What you will do - Every entry must be transcribed exactly. Pictures are not part of the copy.

Exercise inputs -
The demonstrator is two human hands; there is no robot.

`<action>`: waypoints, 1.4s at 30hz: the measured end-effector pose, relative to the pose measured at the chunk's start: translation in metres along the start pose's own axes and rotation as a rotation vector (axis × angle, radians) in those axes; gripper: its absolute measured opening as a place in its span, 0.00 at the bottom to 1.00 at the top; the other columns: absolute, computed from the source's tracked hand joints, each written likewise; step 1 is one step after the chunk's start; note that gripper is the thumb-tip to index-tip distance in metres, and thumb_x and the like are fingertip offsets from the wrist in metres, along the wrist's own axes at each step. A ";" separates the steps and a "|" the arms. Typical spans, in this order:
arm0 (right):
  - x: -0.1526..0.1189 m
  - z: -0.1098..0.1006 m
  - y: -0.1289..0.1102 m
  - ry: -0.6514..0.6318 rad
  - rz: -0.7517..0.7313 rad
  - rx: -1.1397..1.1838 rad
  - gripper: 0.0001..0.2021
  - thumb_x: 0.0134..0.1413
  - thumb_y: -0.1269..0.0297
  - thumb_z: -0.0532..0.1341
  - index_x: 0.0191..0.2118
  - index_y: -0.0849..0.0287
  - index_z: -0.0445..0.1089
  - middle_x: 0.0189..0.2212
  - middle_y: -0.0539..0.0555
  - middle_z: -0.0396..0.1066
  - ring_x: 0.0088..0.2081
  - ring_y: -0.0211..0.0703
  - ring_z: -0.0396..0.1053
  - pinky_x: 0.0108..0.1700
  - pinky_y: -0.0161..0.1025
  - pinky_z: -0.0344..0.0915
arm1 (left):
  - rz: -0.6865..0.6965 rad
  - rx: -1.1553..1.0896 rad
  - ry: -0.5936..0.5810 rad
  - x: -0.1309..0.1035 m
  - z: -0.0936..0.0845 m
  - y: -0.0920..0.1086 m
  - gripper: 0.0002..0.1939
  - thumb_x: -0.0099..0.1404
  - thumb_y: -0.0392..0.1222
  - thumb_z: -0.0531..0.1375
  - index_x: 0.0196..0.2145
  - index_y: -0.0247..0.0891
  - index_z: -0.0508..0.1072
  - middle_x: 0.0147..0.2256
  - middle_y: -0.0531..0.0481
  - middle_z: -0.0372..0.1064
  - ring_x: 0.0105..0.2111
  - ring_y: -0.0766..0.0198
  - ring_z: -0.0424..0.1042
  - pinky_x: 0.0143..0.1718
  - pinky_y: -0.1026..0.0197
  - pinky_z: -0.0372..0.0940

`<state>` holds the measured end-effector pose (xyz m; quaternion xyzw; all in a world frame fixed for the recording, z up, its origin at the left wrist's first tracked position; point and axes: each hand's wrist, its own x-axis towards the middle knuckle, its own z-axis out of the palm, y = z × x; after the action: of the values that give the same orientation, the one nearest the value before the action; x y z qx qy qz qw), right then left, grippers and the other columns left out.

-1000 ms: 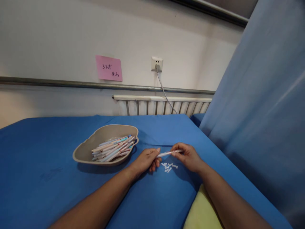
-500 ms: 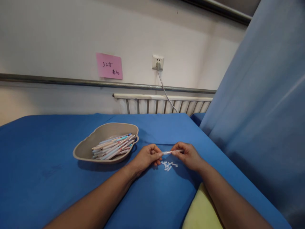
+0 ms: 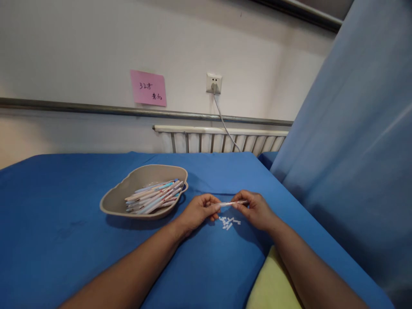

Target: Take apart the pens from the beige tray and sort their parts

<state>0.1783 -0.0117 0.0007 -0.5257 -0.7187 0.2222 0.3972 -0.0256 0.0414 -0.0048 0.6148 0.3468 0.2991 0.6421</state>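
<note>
A slim whitish pen (image 3: 227, 204) with reddish marks is held level between my two hands. My left hand (image 3: 202, 210) pinches its left end, and my right hand (image 3: 252, 208) has its fingers closed round the right end. Just below the pen, several small white pieces (image 3: 229, 222) lie in a loose pile on the blue sheet (image 3: 199, 266). To the left of my left hand stands a beige tray (image 3: 117, 201) with many similar pens (image 3: 154, 197) lying in it.
A yellow-green cloth (image 3: 273, 283) lies beneath my right forearm. Behind the bed are a white railing (image 3: 199, 130), a metal bar (image 3: 112, 109) and a cord (image 3: 224, 124) from a wall socket (image 3: 214, 83). A blue curtain (image 3: 357, 141) hangs at the right.
</note>
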 end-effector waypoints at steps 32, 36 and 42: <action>-0.002 0.003 0.005 -0.050 0.041 0.066 0.05 0.52 0.63 0.60 0.32 0.59 0.71 0.24 0.48 0.68 0.25 0.35 0.62 0.27 0.31 0.58 | 0.051 0.144 -0.044 -0.003 0.001 -0.003 0.12 0.58 0.48 0.59 0.31 0.37 0.62 0.18 0.60 0.58 0.18 0.71 0.58 0.20 0.68 0.53; -0.002 0.003 0.005 -0.045 0.032 0.087 0.05 0.52 0.64 0.60 0.32 0.59 0.70 0.24 0.48 0.69 0.26 0.35 0.64 0.28 0.31 0.60 | 0.039 0.132 -0.103 -0.004 0.001 0.002 0.16 0.59 0.51 0.58 0.37 0.36 0.64 0.19 0.59 0.59 0.18 0.70 0.59 0.21 0.67 0.53; -0.002 0.005 0.003 -0.063 0.020 0.107 0.05 0.52 0.63 0.60 0.32 0.58 0.70 0.26 0.49 0.70 0.27 0.36 0.65 0.30 0.32 0.61 | -0.003 0.219 -0.126 -0.002 0.000 0.005 0.18 0.58 0.53 0.59 0.34 0.33 0.69 0.18 0.59 0.55 0.18 0.72 0.54 0.19 0.67 0.48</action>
<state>0.1764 -0.0121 -0.0050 -0.5035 -0.7126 0.2808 0.3998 -0.0264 0.0398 0.0002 0.6982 0.3373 0.2191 0.5923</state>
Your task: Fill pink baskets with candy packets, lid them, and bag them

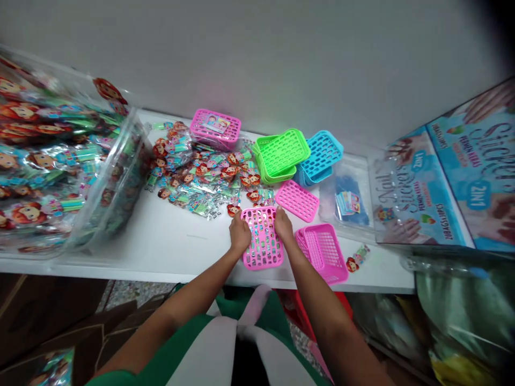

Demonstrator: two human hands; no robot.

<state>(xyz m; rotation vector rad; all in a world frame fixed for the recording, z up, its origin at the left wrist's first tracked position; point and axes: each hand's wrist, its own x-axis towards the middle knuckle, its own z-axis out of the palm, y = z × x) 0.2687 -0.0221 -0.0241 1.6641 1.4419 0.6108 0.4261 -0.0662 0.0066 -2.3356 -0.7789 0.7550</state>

Task solution -
The demonstrator is two human hands; there is no robot.

`<action>`: waypoints, 1.4s at 30hz: the measured end-effector pose, relative to the pose measured at the chunk's start: translation in metres along the start pose's own axes and rotation as a rotation vector (axis × angle, radians) in those axes; gripper: its absolute measured opening as a place in its span, 0.00 at the bottom to 1.00 at the top; the other columns: absolute, computed from the source's tracked hand joints, each written likewise; step 1 is one step after the chunk's start; note that gripper is the thumb-tip to index-tip distance in metres, and thumb_x and the like are fingertip offsets from the wrist in metres, along the wrist's own axes at each step. A ";" separates the steps and a "|" the arms. Typical spans, in this order:
arm0 (right):
  - x: -0.1526..0.1189 m
  - z: -0.1098..0.1006 m
  - y: -0.1289..0.1102 m
  - ry: -0.6514..0.6318 rad
  - rz: -0.7517..0.7313 rad
  - rx: -1.1397..1.1838 rad
  - gripper: 0.0001..0.2021
  - thumb_x: 0.0134..0.1413
  - thumb_y: -0.1269..0.0297
  - thumb_z: -0.0532..0.1341
  - index_x: 0.0191..0.2118
  - index_y: -0.0849..0.0287
  - index_z: -0.0445..0.1089
  - middle_x: 0.0189..0.2212
  - middle_y: -0.0539..0.0555
  - middle_z: -0.0396..0.1066
  - ring_x: 0.0088..0.2081
  - ring_y: -0.0211..0.0703
  - ring_z: -0.0396..0.1053
  - pinky_x: 0.0108..0.1700
  - pinky_y: -0.0161..0.1025
  - pinky_z: -0.0344..0.0915
arm1 (left):
  - rz: -0.6865..0.6965 rad
  - rx: -1.1553..1.0896 rad
  - ry: -0.5936..0.5810 rad
  - x: -0.1309..0.1035 m
  - z: -0.0936..0.0845 m
  - y: -0.0920..0.1086 m
  - gripper: 0.0002..0.1939
  - thumb_x: -0.0099..0.1404
  - thumb_y: -0.0392..0.1222
  - thumb_z: -0.0531..0.1375
  - index_x: 0.0196..0.2145
  - index_y: -0.0247..0.0891
  - index_z: -0.0508..0.1072
  - middle_x: 0.0147..0.2256
  - middle_y: -0.0531..0.0481
  - middle_z: -0.0372..0.1064
  - ring_x: 0.0105..0.2111
  - ring_y: -0.0766..0.0198
  - ring_z: -0.0424..0.1042
  - pinky_x: 0.0143..0.1718
  - pinky_y: -0.1026..0.0197
  - pinky_z: -0.0372..0.0940

`<state>` holds the measured end-effector pose (xyz m; quaternion xyzw; all in a world frame fixed for the recording, z up, its origin at the left wrist's first tracked position; point and axes: each hand's wrist, its own x-axis towards the middle knuckle, its own z-axis out of the palm, y = z × x; after the action: of the values that give the same orientation, the one nearest the value before the action; x y z qx qy qz qw), right then left, grippers and the other columns left out.

-1000 ms: 
-500 ms: 
+0 ms: 

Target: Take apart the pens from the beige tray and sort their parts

<state>0.1783 -0.0117 0.0007 -0.5257 -0.7187 0.2222 0.3972 -0.0256 0.0414 -0.0048 0.6148 0.3468 0.2991 0.6421</state>
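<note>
A slim whitish pen (image 3: 227, 204) with reddish marks is held level between my two hands. My left hand (image 3: 202, 210) pinches its left end, and my right hand (image 3: 252, 208) has its fingers closed round the right end. Just below the pen, several small white pieces (image 3: 229, 222) lie in a loose pile on the blue sheet (image 3: 199, 266). To the left of my left hand stands a beige tray (image 3: 117, 201) with many similar pens (image 3: 154, 197) lying in it.
A yellow-green cloth (image 3: 273, 283) lies beneath my right forearm. Behind the bed are a white railing (image 3: 199, 130), a metal bar (image 3: 112, 109) and a cord (image 3: 224, 124) from a wall socket (image 3: 214, 83). A blue curtain (image 3: 357, 141) hangs at the right.
</note>
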 end-effector waypoints at steps 32, 36 and 42: <action>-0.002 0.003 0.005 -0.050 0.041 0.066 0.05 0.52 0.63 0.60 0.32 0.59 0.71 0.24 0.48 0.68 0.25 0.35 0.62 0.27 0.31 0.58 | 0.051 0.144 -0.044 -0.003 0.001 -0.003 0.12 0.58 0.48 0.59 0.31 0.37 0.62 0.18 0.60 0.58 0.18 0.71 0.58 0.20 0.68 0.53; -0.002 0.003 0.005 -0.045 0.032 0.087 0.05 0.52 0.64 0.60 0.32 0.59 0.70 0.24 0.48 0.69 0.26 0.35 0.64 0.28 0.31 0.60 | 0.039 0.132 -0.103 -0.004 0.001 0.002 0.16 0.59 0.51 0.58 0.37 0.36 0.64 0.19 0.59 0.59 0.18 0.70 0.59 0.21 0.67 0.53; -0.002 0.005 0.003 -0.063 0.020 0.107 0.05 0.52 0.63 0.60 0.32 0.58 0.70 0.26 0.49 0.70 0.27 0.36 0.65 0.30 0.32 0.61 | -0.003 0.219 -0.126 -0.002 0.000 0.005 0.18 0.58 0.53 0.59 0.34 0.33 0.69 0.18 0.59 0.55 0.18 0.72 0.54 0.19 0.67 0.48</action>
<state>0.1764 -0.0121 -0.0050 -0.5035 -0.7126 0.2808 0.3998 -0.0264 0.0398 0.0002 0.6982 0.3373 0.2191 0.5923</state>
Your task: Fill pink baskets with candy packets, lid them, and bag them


Demonstrator: two human hands; no robot.

<state>(xyz m; rotation vector rad; all in a world frame fixed for the recording, z up, its origin at the left wrist's first tracked position; point and axes: each hand's wrist, its own x-axis towards the middle knuckle, its own z-axis out of the palm, y = z × x) 0.2687 -0.0221 -0.0241 1.6641 1.4419 0.6108 0.4261 -0.0662 0.0066 -2.3356 -0.7789 0.7550</state>

Nothing more belongs to the answer.